- [The problem]
Throughout the listing that follows, find each line with the word "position" and copy it.

- [Given information]

○ ○ ○ ○

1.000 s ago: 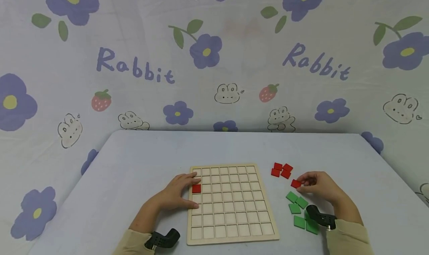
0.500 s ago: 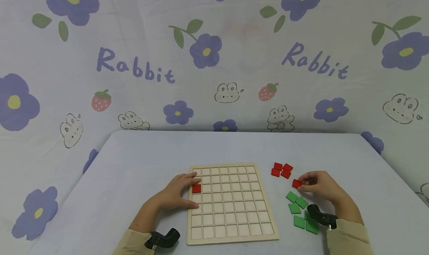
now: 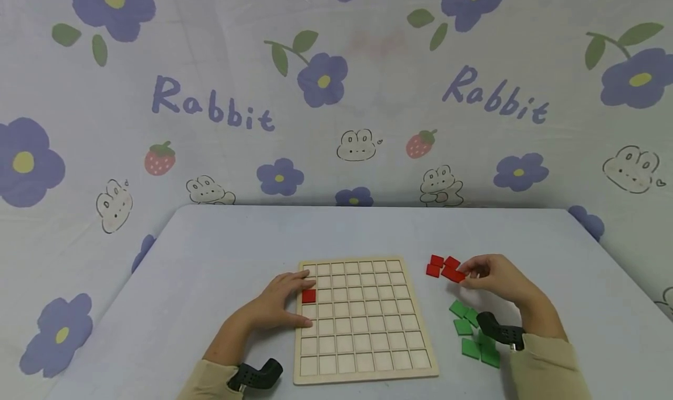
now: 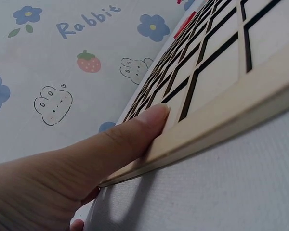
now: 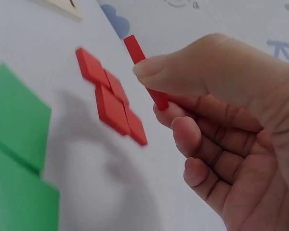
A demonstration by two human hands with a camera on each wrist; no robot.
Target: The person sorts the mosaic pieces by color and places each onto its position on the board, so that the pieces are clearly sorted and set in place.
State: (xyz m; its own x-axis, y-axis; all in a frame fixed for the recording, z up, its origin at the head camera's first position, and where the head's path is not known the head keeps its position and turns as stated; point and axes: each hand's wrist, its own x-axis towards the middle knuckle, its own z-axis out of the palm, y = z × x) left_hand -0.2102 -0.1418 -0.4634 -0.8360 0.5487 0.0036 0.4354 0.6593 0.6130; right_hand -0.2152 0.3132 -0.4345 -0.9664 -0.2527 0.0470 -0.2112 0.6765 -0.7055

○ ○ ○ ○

- [Answer]
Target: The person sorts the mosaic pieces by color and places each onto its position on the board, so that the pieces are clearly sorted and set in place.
State: (xyz m; its own x-axis, y-axis; all in a frame fixed for the recording, z up, its origin at the head camera's first position, and where the head's path is not known the head keeps its position and turns as stated; point and axes: each hand's wrist, its own x-axis towards the middle knuckle, its own z-axis out of the palm, y = z × x) left_hand -0.2102 -0.1418 -0.4634 -0.8360 0.5487 0.0036 0.4354 0.6593 0.6130; right_hand -0.2152 0.3132 -0.4345 -0.9664 -0.2527 0.0470 -0.2112 0.6765 -0.7055

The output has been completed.